5. A method of constructing a fast radiation delivery model based on a deep neural network according to any one of claims 1-4, wherein the neural network comprises 1 input layer, 1 output layer, 3 hidden layers; the 3 hidden layers contain 256, 128, 64 neurons, respectively.

6. The method for constructing a fast radiation transmission model based on a deep neural network according to claim 1, wherein the longitude and latitude of the near-edge ultraviolet spectrum dataset take values of 90 ° S-90 ° N at intervals of 5 ° and take any one of 90 ° N, 85 ° N, 80 ° N, 75 ° N, 70 ° N, 65 ° N, 60 ° N, 55 ° N, 50 ° N, 45 ° N, 40 ° N, 35 ° N, 30 ° N, 25 ° N, 20 ° N, 15 ° N, 10 ° N, 5 ° N, 0 °,5 ° S, 10 ° S, 15 ° S, 20 ° S, 25 ° S, 30 ° S, 35 ° S, 40 ° S, 45 ° S, 50 ° S, 55 ° S, 60 ° S, 65 ° S, 70 ° S, 75 ° S, 80 ° S, 85 ° S, 90 ° S; taking the longitude interval 180 DEG W-180 DEG E as a value at intervals of 30 DEG, and taking any one of 180 DEG E, 150 DEG E, 120 DEG E, 90 DEG E, 60 DEG E, 30 DEG E, 0 DEG, 30 DEG W, 60 DEG W, 120 DEG W, 150 DEG W and 180 DEG W respectively.

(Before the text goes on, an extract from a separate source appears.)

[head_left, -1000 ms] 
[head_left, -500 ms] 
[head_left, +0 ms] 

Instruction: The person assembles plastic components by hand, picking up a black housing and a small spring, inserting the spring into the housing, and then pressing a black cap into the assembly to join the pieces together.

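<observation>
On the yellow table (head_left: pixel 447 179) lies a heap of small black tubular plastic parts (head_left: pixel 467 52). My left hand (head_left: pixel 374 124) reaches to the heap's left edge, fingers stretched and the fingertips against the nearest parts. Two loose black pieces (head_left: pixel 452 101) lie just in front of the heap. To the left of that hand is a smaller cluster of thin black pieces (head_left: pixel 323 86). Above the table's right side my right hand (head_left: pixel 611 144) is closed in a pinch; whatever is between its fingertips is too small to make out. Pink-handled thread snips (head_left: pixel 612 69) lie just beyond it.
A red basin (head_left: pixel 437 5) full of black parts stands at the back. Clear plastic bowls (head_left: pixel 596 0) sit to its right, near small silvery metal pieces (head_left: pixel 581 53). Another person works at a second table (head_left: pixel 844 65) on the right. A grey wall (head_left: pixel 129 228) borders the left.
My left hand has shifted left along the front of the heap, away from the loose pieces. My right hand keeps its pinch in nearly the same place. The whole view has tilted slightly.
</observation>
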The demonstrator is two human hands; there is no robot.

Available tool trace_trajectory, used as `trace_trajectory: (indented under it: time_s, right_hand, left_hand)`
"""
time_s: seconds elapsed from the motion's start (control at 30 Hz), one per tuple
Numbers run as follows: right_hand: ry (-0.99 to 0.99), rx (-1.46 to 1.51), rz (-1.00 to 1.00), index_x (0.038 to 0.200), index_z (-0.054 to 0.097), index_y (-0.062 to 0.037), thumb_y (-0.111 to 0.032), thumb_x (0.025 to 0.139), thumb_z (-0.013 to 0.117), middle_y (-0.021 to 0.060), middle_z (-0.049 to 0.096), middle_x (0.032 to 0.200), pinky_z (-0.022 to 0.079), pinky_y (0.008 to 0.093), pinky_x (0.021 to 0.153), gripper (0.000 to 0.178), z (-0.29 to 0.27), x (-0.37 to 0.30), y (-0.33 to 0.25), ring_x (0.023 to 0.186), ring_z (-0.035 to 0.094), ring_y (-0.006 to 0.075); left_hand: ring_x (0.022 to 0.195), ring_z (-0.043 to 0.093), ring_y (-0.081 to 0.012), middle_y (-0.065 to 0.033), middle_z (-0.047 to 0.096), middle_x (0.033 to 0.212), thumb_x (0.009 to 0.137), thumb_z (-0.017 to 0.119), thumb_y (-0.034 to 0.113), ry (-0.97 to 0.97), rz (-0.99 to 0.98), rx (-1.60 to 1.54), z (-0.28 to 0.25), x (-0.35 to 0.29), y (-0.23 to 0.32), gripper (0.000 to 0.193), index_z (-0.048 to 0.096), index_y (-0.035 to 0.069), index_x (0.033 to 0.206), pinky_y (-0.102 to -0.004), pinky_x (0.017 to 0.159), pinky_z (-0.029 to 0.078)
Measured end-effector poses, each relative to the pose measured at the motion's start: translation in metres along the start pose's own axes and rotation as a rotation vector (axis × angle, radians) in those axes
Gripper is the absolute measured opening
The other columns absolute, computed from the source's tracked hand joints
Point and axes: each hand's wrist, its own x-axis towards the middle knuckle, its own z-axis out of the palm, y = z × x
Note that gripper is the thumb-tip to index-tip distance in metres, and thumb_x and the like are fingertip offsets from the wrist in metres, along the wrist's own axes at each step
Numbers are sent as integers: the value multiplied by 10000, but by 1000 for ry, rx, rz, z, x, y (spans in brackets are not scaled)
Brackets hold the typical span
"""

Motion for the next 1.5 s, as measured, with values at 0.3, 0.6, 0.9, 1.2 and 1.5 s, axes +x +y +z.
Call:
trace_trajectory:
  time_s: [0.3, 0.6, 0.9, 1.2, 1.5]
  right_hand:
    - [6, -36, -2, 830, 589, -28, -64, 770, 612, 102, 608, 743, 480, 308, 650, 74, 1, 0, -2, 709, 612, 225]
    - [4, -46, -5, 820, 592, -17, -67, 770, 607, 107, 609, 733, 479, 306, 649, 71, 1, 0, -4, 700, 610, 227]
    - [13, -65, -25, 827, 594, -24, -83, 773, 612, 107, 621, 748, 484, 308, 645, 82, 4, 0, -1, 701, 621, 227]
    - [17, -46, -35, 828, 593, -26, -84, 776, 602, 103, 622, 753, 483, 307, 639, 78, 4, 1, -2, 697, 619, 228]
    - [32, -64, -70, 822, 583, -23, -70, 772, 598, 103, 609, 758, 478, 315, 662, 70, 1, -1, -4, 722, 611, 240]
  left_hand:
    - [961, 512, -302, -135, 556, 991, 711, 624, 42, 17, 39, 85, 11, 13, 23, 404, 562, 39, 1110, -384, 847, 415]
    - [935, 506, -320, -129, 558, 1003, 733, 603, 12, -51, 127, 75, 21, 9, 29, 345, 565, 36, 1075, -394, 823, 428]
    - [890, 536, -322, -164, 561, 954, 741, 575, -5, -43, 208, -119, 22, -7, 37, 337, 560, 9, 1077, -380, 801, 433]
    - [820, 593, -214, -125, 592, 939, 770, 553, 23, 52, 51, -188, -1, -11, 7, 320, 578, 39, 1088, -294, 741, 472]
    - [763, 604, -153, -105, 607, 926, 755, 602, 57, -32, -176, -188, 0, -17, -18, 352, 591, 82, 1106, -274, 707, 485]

7. The method for constructing a fast radiation transmission model based on a deep neural network according to claim 6, wherein the solar zenith angles are respectively any one of 0 °,5 °, 10 °, 15 °, 20 °, 25 °, 30 °, 35 °, 40 °, 45 °, 50 °, 55 °, 60 °, 70 °, 80 ° and 90 ° at intervals of 5 °; the observation angle is calculated and set according to the positions of longitude and latitude, and the setting interval is 2 degrees; the angle of view is set according to the instrument, the setting interval is 1, and the earth's surface reflectivity value is any one of 0, 0.1, 0.2, 0.3, 0.4, 0.5, 0.6, 0.7, 0.8, 0.9 and 1.0.

8. The method for constructing a fast radiation delivery model based on a deep neural network of claim 5,

deep neural network learning is performed using a pytorch framework.